(WHAT IS BEING ASKED)
If a line in the data below contains the word "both", copy it out.

──────── RECORDED DATA

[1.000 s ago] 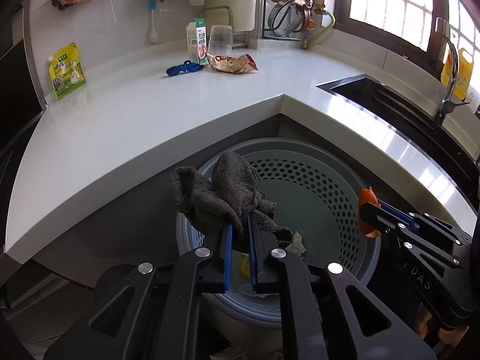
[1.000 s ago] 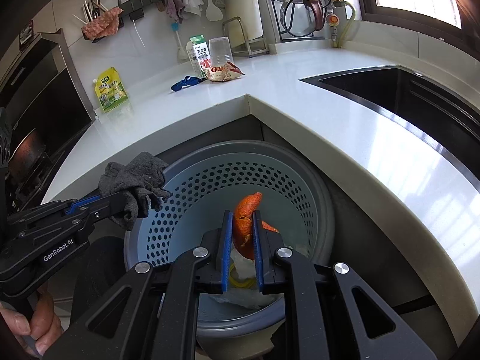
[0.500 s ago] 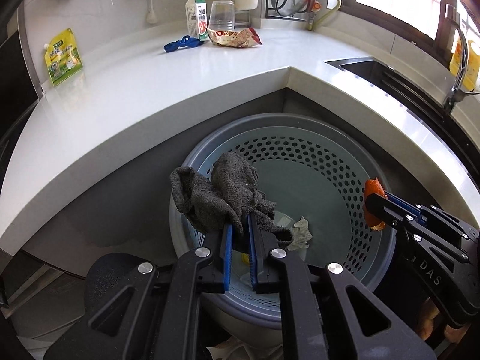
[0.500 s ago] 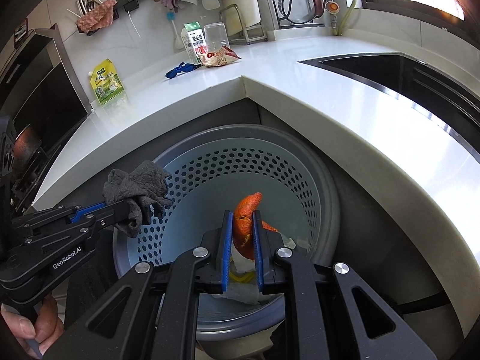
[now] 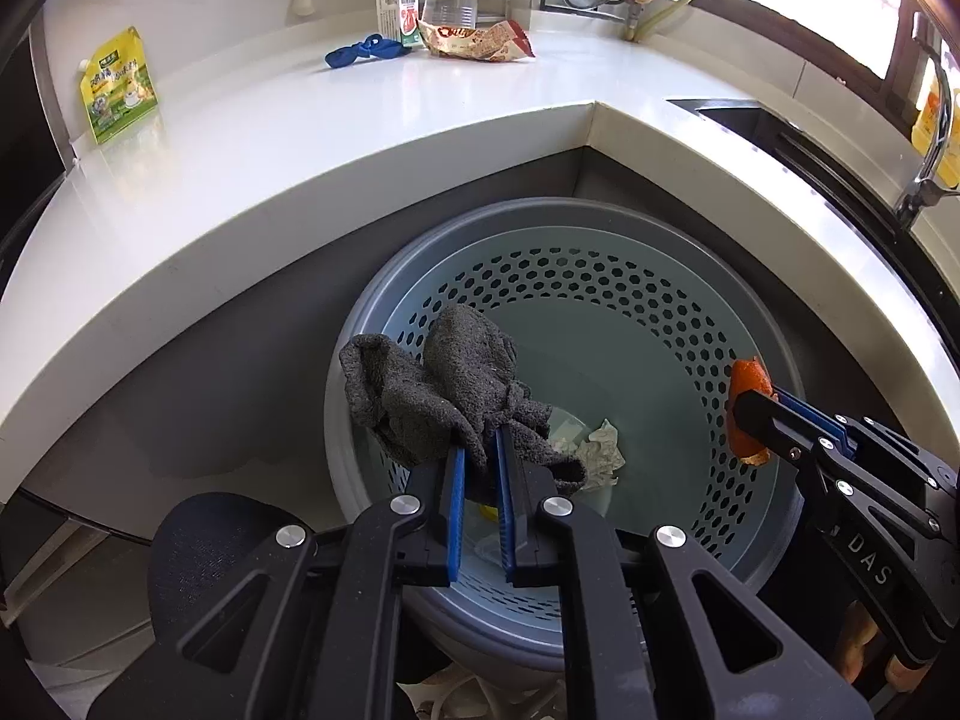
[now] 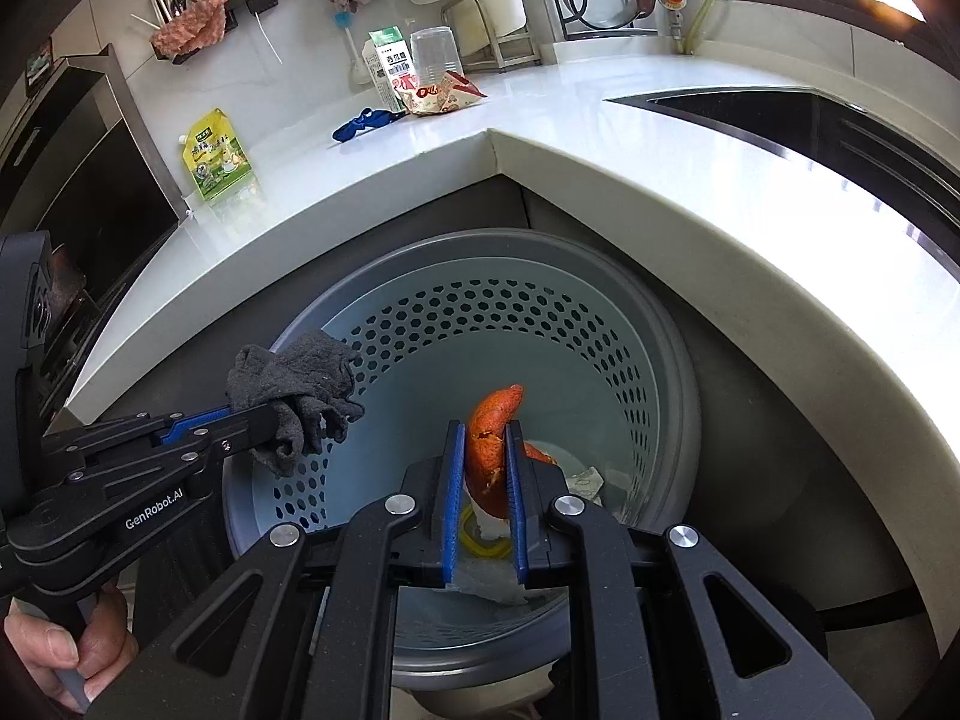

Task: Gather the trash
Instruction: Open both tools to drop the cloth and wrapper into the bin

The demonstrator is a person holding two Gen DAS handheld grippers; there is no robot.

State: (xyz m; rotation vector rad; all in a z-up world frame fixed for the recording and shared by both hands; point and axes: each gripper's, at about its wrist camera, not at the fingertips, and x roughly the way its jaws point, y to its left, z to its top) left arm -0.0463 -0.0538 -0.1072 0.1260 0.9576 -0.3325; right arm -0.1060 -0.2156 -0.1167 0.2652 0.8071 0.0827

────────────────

(REPLY TO THE TASK)
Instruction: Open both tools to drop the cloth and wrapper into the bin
State: (xyz m; rotation vector rad; all in a z-up world frame fixed for the recording and shared by both hands; point and axes: each gripper's, at about its wrist camera, not at the fingertips, and x roughly the way its jaws point, y to its left, z to its top) left arm -0.0463 -0.0538 -0.1072 0.1260 0.9576 -0.3325; right arm -0.1060 -0.2156 -0.1167 0.2652 0.8071 0.0827

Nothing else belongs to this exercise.